Uma série de outros artistas notáveis permanecem sem crachá, incluindo o grande músico folk canadense Joni Mitchell, o falecido cantor Roy Orbison, a lenda da música latina Celia Cruz, compositores clássicos como Richard Wagner e George Frederic Handel – embora Ludwig van Beethoven e Pyotr Ilyich Tchaikovsky tenham sido verificados – e o cantor de R&B e criminoso sexual condenado R. Kelly.

Megastars da música como Justin Bieber, The Weeknd, Madonna e Céline Dion estavam entre aqueles que já receberam o selo “Verificado pelo Spotify” no lançamento inicial, enquanto a lenda folk canadense Joni Mitchell e o rapper bbno$ ainda não foram verificados. (Notícias CBC)
Os critérios do Spotify afirmam que os artistas que ainda não receberam um selo ainda poderão recebê-lo no futuro, que o lançamento inicial acontecerá nas próximas semanas e que continuará de forma contínua.
Na sexta-feira, os emblemas também não apareceram ao lado de podcasts altamente populares, como The Joe Rogan Experience, Smartless ou Good Hang with Amy Poehler.
Neste ponto, a empresa confirmou à CBC News que não tem planos de aplicar o status “Verificado pelo Spotify” aos podcasts, embora o conteúdo gerado por IA também seja inundando esse mercado.
A artista Xania Monet, dirigida por IA, está decifrando a pesquisa Adult R&B Airplay da Billboard naquele que é o primeiro exemplo conhecido de um ato de IA entrando em uma parada de rádio da Billboard.
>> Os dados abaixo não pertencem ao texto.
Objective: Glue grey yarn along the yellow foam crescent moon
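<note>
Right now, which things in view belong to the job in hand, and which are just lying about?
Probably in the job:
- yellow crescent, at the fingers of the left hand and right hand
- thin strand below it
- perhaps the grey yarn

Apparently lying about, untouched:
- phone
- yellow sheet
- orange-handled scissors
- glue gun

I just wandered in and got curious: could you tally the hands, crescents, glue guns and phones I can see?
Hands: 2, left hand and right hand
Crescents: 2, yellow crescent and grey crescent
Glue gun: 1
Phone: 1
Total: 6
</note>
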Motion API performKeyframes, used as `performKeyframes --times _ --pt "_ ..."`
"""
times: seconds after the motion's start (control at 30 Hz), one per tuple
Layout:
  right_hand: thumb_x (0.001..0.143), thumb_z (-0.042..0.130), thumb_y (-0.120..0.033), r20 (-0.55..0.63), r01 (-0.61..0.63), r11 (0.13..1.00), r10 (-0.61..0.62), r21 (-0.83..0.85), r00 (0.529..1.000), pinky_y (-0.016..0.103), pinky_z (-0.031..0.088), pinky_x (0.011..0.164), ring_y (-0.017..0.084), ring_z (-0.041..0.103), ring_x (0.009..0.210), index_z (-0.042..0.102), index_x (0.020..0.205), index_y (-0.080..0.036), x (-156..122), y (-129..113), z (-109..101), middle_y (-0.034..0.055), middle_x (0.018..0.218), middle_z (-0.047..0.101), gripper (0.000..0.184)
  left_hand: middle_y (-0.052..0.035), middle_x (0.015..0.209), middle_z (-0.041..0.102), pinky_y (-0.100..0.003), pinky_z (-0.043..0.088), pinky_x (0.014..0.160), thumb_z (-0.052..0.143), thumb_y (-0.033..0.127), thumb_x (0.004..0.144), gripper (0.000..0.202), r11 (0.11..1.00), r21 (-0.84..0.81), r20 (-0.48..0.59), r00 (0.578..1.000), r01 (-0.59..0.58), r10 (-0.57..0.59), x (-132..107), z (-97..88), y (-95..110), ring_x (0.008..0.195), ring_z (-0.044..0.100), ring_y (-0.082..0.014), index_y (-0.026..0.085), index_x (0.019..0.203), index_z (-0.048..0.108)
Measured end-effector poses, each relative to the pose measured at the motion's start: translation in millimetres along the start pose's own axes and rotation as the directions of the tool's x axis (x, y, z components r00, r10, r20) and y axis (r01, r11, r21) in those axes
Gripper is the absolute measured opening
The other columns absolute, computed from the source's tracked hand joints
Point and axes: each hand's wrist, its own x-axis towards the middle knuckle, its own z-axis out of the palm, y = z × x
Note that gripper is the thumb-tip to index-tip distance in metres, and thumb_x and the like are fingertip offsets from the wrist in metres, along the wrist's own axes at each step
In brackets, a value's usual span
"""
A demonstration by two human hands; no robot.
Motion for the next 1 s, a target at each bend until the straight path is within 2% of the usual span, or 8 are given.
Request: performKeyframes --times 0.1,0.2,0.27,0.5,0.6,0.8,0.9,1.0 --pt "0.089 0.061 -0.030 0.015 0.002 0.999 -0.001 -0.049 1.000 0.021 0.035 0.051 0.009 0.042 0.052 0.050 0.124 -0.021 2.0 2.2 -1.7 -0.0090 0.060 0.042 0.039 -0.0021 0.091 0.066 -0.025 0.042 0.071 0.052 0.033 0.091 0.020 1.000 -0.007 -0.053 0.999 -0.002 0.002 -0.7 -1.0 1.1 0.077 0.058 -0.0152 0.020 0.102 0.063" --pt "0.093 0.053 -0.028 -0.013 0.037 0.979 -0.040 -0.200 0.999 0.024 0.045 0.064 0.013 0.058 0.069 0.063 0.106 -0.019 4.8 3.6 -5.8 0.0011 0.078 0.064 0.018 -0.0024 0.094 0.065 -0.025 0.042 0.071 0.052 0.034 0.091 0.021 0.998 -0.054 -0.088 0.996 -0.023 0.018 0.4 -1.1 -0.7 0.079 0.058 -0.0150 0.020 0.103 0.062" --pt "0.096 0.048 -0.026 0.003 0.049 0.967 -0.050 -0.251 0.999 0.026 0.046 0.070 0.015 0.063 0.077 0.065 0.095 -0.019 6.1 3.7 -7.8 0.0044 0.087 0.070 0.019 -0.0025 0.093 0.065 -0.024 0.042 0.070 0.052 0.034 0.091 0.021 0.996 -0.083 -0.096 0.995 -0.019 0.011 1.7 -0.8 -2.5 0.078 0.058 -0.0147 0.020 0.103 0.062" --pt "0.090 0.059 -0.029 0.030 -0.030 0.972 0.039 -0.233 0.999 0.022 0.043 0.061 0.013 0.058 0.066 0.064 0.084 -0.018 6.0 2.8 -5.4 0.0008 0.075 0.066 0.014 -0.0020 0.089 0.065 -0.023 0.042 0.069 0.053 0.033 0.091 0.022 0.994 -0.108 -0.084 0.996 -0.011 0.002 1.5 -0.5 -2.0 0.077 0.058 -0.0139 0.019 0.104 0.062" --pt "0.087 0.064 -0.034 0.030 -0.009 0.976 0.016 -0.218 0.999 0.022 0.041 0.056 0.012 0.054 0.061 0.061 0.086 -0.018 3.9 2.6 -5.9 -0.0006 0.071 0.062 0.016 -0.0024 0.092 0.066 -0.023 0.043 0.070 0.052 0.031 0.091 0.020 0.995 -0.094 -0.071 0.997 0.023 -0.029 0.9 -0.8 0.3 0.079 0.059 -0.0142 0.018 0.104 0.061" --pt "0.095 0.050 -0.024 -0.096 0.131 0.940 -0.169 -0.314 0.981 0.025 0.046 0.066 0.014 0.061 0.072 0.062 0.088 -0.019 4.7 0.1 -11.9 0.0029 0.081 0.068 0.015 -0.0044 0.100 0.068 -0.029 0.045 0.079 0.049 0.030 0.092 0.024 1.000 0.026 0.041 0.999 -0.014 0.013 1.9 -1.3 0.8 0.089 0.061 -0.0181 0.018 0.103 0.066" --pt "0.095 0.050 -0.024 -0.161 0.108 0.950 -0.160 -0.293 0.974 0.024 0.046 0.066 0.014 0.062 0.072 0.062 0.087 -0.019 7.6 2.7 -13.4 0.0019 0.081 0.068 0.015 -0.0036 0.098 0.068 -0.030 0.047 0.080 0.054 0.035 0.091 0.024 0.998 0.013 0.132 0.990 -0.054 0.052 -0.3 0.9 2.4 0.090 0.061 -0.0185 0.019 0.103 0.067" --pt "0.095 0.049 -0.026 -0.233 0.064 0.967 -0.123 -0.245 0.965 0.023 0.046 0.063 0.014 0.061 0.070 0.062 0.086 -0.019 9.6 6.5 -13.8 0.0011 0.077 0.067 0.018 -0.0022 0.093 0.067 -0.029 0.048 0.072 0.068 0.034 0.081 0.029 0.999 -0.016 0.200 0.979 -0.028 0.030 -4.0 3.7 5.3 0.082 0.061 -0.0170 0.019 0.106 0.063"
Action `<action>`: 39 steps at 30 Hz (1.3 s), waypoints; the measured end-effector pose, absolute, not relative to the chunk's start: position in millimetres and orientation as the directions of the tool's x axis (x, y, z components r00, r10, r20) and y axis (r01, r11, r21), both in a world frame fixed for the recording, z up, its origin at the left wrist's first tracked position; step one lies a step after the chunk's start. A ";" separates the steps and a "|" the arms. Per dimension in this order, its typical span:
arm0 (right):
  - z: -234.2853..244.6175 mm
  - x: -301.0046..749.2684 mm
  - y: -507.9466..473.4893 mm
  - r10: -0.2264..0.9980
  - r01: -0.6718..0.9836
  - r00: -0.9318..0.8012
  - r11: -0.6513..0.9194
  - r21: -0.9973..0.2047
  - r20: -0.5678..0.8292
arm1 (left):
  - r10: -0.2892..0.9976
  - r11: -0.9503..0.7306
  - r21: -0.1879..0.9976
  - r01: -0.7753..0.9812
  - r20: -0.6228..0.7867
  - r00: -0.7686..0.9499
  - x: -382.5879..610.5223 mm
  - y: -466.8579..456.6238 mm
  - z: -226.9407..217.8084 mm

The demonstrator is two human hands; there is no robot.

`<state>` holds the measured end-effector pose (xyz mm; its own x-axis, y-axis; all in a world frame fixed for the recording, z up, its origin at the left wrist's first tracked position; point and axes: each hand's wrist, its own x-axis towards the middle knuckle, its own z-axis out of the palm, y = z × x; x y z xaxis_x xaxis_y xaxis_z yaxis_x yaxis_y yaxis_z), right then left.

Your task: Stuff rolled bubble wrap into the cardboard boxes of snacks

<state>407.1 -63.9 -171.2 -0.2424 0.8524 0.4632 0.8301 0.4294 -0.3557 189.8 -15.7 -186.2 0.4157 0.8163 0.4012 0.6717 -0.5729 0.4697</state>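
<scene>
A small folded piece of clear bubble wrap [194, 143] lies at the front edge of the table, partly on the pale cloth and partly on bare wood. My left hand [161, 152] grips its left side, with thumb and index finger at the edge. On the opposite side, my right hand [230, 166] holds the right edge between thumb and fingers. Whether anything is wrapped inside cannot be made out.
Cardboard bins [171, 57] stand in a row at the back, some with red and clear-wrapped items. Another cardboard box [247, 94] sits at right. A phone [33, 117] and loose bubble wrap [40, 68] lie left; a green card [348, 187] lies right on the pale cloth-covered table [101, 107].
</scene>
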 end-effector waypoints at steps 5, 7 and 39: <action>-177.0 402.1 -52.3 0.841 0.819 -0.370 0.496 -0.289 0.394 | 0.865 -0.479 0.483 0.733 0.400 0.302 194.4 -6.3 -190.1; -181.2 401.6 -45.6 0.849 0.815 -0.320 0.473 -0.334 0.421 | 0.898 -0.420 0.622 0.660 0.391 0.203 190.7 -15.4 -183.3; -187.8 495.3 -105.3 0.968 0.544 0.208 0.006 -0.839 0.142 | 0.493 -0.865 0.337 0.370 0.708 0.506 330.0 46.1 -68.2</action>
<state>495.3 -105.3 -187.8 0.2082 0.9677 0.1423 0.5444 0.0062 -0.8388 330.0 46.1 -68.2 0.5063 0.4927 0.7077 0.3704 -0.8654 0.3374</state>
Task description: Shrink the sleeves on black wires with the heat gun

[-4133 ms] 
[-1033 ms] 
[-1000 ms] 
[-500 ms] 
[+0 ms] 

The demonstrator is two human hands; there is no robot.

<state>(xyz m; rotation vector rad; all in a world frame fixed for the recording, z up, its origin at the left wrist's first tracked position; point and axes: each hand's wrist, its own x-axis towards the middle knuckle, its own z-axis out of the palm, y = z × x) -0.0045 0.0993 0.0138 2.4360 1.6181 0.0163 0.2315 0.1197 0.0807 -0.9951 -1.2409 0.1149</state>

Alguns estão preocupados com a falta de regulamentação na indústria musical e com a forma como a tecnologia de IA pode substituir os artistas humanos.
Tornar isso real pode ter um custo
Não é a primeira plataforma online a recorrer a um sistema de verificação na tentativa de proteger a integridade de pessoas reais.
Muitas plataformas de mídia social têm seus próprios crachás de verificação, incluindo X de propriedade de Elon Musk e Instagram e Facebook da Meta.
Cada uma destas plataformas ofereceu inicialmente os seus próprios crachás de verificação a pessoas com personalidade pública, incluindo políticos, celebridades, agências oficiais, meios de comunicação e jornalistas, bem como utilizadores que tinham conquistado um número substancial de seguidores.
Com o tempo, cada uma dessas plataformas monetizou seus emblemas, permitindo que qualquer pessoa adquirisse a verificação por meio de uma assinatura mensal, embora os requisitos de elegibilidade variem.
O Spotify, em resposta a uma pergunta da CBC News, afirma que não tem planos de monetizar seus selos de verificação.
Mas Cash acredita que pode haver um custo diferente para o plano de verificação do Spotify quando se trata de artistas menores e independentes que “já têm a vantagem contra eles” e é algo que ele diz que o CIMA está observando de perto.
“O emblema claramente, neste caso, significa mais do que apenas que sua música é gerada por humanos”, disse ele.
Ele está preocupado que o limite “arbitrário” de 10.000 ouvintes mensais ativos do Spotify também possa ser uma “tentativa de selecionar ainda mais” artistas menores da plataforma.
Céu azul50:56Quais são os prazeres e perigos de usar IA para fazer música?
Além do distintivo
O Spotify diz que sua nova verificação ainda está evoluindo e que algumas de suas abordagens podem mudar – incluindo diretrizes que, no momento, não permitem que trabalhos gerados por IA sejam elegíveis para revisão ou aprovação.
Enquanto isso, outras plataformas adotaram abordagens diferentes para ajudar os assinantes a determinar quais músicas podem ter sido geradas usando IA.
Música da Apple introduziu “tags de transparência” no início deste ano para alertar os usuários sobre músicas e obras de arte geradas por IA.
A Deezer, com sede na França, ofereceu recentemente aos seus quase 10 milhões de assinantes a opção de filtrar música AI de seus feeds.
Alguns artistas também começaram a tomar as suas próprias medidas para proteger a sua música, imagens e até mesmo as suas vozes.
A estrela pop Taylor Swift apresentou três pedidos de marca registrada no mês passado, na tentativa de evitar o uso indevido de sua voz e imagem por meio de inteligência artificial.
Agora, mais do que nunca, os especialistas dizem que os artistas devem assumir o controlo e utilizar o potencial da tecnologia no seu trabalho.